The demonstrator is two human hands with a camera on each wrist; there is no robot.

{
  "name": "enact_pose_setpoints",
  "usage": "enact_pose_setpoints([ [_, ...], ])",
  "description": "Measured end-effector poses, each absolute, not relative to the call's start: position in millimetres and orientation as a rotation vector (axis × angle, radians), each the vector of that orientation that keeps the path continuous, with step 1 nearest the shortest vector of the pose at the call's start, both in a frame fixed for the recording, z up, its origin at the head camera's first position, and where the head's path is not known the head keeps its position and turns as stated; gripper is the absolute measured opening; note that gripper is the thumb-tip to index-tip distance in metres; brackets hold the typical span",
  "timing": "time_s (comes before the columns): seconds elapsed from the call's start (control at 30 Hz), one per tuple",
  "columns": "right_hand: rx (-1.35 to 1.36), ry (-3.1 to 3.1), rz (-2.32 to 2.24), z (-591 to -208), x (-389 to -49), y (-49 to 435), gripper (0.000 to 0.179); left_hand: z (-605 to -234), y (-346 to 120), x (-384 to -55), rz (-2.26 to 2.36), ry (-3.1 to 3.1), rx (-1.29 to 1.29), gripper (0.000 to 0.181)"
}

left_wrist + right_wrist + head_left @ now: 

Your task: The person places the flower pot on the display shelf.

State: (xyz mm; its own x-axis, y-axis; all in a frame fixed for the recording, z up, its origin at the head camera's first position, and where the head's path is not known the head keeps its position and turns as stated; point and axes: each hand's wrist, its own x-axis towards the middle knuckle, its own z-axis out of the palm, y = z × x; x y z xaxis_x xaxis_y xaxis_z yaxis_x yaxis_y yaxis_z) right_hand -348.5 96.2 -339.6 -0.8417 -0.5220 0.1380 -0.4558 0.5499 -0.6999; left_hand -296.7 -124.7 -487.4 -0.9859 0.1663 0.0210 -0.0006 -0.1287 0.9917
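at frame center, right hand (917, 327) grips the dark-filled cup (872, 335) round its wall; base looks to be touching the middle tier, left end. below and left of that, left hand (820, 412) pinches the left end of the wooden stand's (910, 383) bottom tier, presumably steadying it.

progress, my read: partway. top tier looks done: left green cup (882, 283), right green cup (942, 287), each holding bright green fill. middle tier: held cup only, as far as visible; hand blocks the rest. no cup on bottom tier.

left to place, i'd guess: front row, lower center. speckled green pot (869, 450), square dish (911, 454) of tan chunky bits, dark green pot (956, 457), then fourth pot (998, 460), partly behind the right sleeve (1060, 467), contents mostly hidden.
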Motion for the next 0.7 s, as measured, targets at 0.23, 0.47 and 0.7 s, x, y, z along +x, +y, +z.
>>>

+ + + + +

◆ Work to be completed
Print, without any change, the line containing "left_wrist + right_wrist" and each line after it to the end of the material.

◆ Solution for this task
left_wrist + right_wrist + head_left @ now: 

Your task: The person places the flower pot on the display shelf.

State: (xyz mm; its own x-axis, y-axis; all in a frame fixed for the recording, z up, its origin at the head camera's first position, and where the head's path is not known the head keeps its position and turns as stated; point and axes: each hand's wrist, its own x-axis towards the middle knuckle, its own z-axis out of the palm, y = z × x; x y z xaxis_x xaxis_y xaxis_z yaxis_x yaxis_y yaxis_z) right_hand -348.5 96.2 -339.6 -0.8417 -0.5220 0.1380 -0.4558 0.5499 -0.6999; left_hand -296.7 -124.7 -487.4 -0.9859 0.1663 0.0210 -0.0006 -0.1287 0.9917
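at frame center, right hand (917, 327) grips the dark-filled cup (872, 335) round its wall; base looks to be touching the middle tier, left end. below and left of that, left hand (820, 412) pinches the left end of the wooden stand's (910, 383) bottom tier, presumably steadying it.

progress, my read: partway. top tier looks done: left green cup (882, 283), right green cup (942, 287), each holding bright green fill. middle tier: held cup only, as far as visible; hand blocks the rest. no cup on bottom tier.

left to place, i'd guess: front row, lower center. speckled green pot (869, 450), square dish (911, 454) of tan chunky bits, dark green pot (956, 457), then fourth pot (998, 460), partly behind the right sleeve (1060, 467), contents mostly hidden.
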Motion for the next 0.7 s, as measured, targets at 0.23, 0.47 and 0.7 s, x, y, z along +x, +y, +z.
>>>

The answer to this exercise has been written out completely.